La solidarité de l’UE envers les migrants critiquée par les pays méditerranéens

Rome –

Cinq pays de l’Union européenne sur la Méditerranée qui craignent d’éventuelles vagues de réfugiés chassés par la faim hors d’Afrique ont appelé samedi à la fin de la solidarité “volontaire” de l’UE envers les migrants et à une meilleure façon de redistribuer le fardeau de s’occuper d’eux.

Les ministres de l’Intérieur d’Italie, de Chypre, de Grèce, de Malte et d’Espagne ont conclu deux jours de pourparlers à Venise, craignant que le blocus des exportations de céréales ukrainiennes en raison de l’invasion russe ne voit un grand nombre de réfugiés d’Afrique inonder l’Europe du Sud.

Le ministre chypriote de l’intérieur, Nicos Nouris, a déclaré aux journalistes qu’une politique européenne commune et solide était nécessaire en matière de migration. “La solidarité n’est pas un slogan, elle ne peut pas non plus être dénuée de substance”, a déclaré Nouris.

Les politiques passées de l’UE dans lesquelles les pays membres pouvaient proposer d’accueillir certains des centaines de milliers de migrants débarquant en Italie, en Grèce et sur d’autres rives du sud se sont avérées tout à fait inadéquates.

De nombreux pays de l’UE ne se sont pas manifestés. D’autres, même s’ils se sont engagés à recevoir un petit nombre de quelques-uns des centaines de milliers de migrants sauvés des bateaux de passeurs en état de ne pas naviguer, n’ont pas donné suite.

“La solidarité dans notre esprit ne peut pas être volontaire”, a déclaré Nouris.

Il a noté qu’après plusieurs années d’accueil de migrants par Chypre, 5 % de la population de la nation insulaire de la Méditerranée orientale se compose désormais de demandeurs d’asile.

La réunion n’a pas abordé les millions de réfugiés ukrainiens qui ont récemment afflué dans les pays du nord de l’UE comme la Pologne, la Hongrie et la Roumanie.

La manière dont l’Europe gère un grand nombre de migrants revêt aujourd’hui une urgence particulière, alors que l’on craint que la sécheresse en Afrique et la flambée des prix des denrées alimentaires avant même la guerre ne rendent impossible l’expédition de céréales ukrainiennes vers la Somalie, l’Égypte et d’autres pays pauvres, ce qui pourrait faire augmenter le nombre déjà alarmant de personnes affamées .
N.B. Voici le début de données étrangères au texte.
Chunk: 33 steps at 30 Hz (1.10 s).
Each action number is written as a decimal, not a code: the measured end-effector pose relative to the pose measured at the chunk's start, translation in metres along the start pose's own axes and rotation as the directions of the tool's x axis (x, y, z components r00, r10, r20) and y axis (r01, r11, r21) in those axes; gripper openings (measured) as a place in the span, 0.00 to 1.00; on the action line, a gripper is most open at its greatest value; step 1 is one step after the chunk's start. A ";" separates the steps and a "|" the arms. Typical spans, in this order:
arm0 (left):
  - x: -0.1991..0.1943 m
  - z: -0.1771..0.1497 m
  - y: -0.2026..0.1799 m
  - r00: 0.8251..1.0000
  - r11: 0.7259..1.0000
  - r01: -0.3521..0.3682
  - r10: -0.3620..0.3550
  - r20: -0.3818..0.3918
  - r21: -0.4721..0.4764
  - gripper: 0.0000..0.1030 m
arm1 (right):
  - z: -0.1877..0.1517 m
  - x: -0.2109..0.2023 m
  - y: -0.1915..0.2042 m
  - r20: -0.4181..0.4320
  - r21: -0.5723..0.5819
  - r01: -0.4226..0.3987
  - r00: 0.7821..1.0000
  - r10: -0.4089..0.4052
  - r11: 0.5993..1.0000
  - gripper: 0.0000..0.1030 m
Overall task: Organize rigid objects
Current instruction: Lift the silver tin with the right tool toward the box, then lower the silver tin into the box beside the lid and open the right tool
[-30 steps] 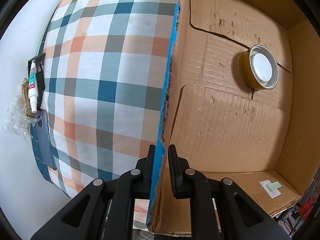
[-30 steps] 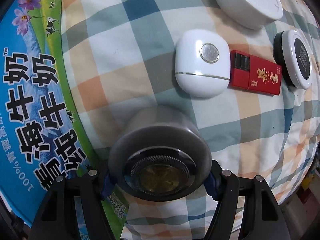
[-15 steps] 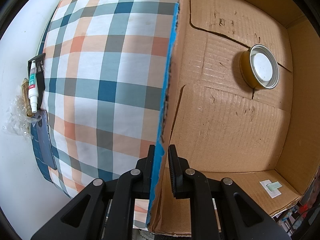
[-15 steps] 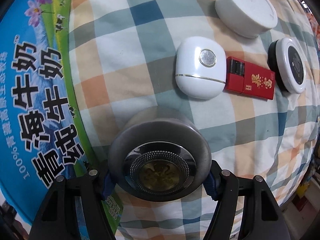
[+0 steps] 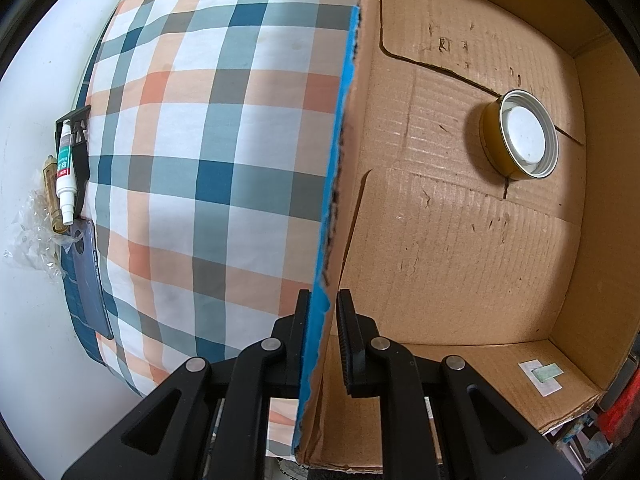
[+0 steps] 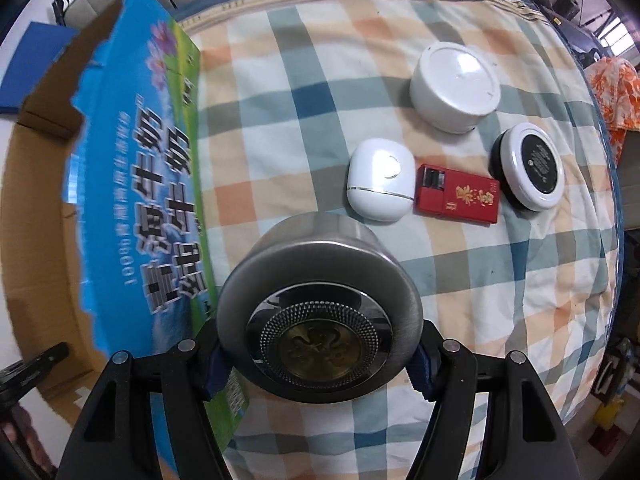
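Observation:
My right gripper (image 6: 318, 364) is shut on a round silver tin (image 6: 320, 312) with a gold emblem on its lid, held above the checked bedcover. Behind it lie a white rounded case (image 6: 380, 190), a red box (image 6: 458, 198), a white round tub (image 6: 456, 86) and a black-and-white compact (image 6: 528, 166). In the left wrist view my left gripper (image 5: 322, 328) is shut on the blue-printed flap (image 5: 340, 152) of a cardboard box (image 5: 460, 240). A yellow tin with a white lid (image 5: 520, 140) sits inside the box.
The box's blue printed flap (image 6: 132, 208) stands left of the held tin. A white bottle (image 5: 66, 176), a phone (image 5: 88, 276) and crumpled plastic (image 5: 28, 232) lie along the bed's left edge by the white wall.
The right gripper has risen with the silver tin, so the items on the bedcover look smaller and the open box shows at the left. The left gripper has not moved.

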State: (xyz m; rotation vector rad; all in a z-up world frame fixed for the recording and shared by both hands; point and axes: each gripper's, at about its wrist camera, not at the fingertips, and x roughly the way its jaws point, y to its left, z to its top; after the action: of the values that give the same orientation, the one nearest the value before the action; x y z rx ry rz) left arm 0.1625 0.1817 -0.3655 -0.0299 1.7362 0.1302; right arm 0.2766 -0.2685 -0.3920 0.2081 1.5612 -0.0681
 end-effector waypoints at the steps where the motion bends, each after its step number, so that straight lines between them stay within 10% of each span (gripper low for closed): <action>1: 0.000 0.000 0.000 1.000 1.000 0.001 -0.001 -0.001 0.001 0.10 | -0.001 -0.010 0.000 0.011 0.006 -0.015 1.000 0.015 1.000 0.70; 14: -0.001 0.000 0.002 1.000 1.000 0.007 -0.007 0.000 -0.002 0.10 | 0.011 -0.144 0.052 0.198 -0.080 -0.216 0.953 0.228 0.973 0.70; 22: 0.001 -0.002 0.001 1.000 1.000 0.006 -0.006 0.001 0.002 0.10 | 0.029 -0.144 0.138 0.192 -0.186 -0.291 0.926 0.325 0.938 0.70; 33: 0.004 -0.003 0.004 1.000 1.000 0.017 -0.017 -0.003 -0.009 0.10 | 0.052 -0.068 0.210 0.055 -0.254 -0.276 0.953 0.299 0.927 0.70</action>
State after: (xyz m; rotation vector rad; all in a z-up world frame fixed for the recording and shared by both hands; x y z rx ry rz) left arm 0.1586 0.1852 -0.3687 -0.0522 1.7382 0.1256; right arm 0.3632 -0.0777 -0.3057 0.2340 1.4169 0.3401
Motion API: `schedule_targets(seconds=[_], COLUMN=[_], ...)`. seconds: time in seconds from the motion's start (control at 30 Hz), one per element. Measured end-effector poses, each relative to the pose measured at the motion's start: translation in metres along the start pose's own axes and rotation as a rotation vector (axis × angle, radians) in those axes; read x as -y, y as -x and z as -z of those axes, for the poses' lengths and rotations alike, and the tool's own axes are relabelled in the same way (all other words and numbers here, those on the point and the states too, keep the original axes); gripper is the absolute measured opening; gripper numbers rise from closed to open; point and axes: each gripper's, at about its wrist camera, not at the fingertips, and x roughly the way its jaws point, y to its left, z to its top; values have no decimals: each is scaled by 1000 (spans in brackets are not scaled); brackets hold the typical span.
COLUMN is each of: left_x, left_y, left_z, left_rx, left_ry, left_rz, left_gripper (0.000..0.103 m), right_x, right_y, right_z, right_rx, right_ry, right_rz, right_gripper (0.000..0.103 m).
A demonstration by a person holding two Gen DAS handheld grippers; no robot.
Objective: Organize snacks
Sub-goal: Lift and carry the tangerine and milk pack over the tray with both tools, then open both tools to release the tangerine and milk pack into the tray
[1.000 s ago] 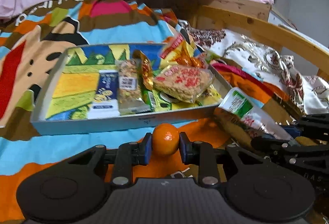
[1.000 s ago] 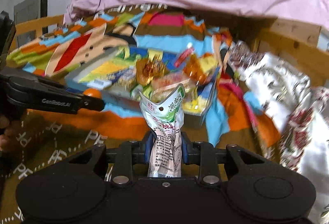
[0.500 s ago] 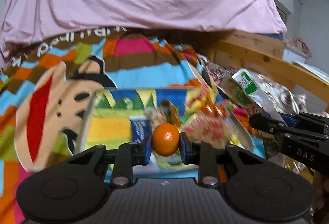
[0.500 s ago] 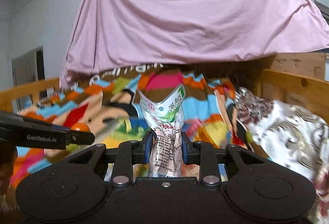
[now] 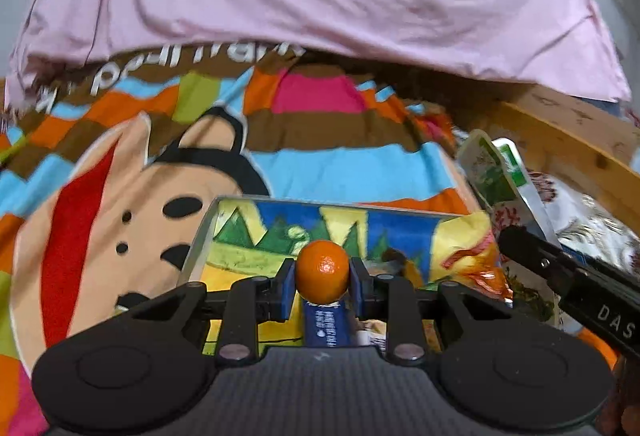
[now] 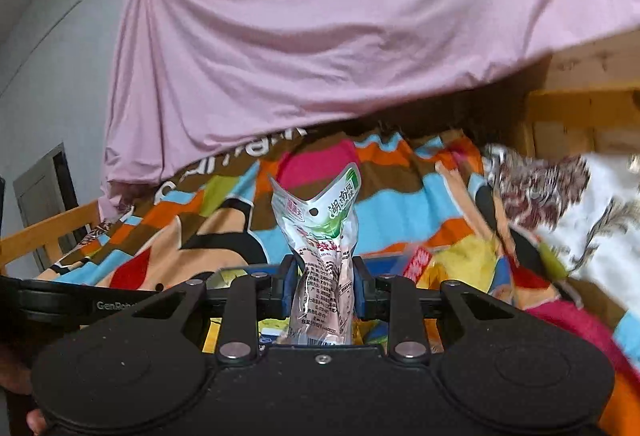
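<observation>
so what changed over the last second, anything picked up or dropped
Nothing picked up or dropped. Both grippers moved forward from in front of the tray to over it, tilting up. The left gripper still clamps the orange; the right gripper still clamps the packet. The snacks already in the tray look unmoved.

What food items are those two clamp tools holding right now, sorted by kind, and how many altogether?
Fruit: 1, a small orange clamped in the left gripper.
Sealed snack packets: 1, a clear and green pouch clamped in the right gripper.
Total held: 2.
More snacks lie in the tray below, but they are too hidden to count.
</observation>
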Motion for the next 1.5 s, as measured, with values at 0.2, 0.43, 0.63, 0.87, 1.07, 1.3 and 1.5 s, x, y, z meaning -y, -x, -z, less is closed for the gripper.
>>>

Au Sahel, la partie de l’Afrique juste en dessous du désert du Sahara, environ 18 millions de personnes sont confrontées à une famine sévère alors que les agriculteurs subissent leur pire saison de production depuis plus d’une décennie.

La ministre italienne de l’Intérieur, Luciana Lamorgese, a cité le blocage des céréales en Ukraine comme une raison supplémentaire pour que l’UE développe un “mécanisme adéquat de répartition des migrants” entre ses membres.

Elle a également insisté pour que davantage d’accords de rapatriement soient conclus avec des pays dont les habitants recherchent une vie meilleure en Europe mais dont les demandes d’asile ont été rejetées car ils fuient la pauvreté, et non la guerre ou la persécution.

L’Italie a un accord de rapatriement effectif avec la Tunisie, mais pas avec la plupart des autres pays d’Afrique ou d’Asie dont les citoyens empruntent des bateaux de passeurs pour tenter d’atteindre les côtes sud-européennes. En conséquence, même si leurs demandes d’asile échouent, de nombreux migrants restent en Italie, prenant souvent des emplois illégaux ou recourant à la mendicité.

Le ministre grec de l’Intérieur a exprimé son soutien à davantage de voies légales de migration.

“Nous ne pouvons pas laisser les passeurs décider qui vient vivre en Europe”, a déclaré le ministre Notis Mitarachi aux journalistes.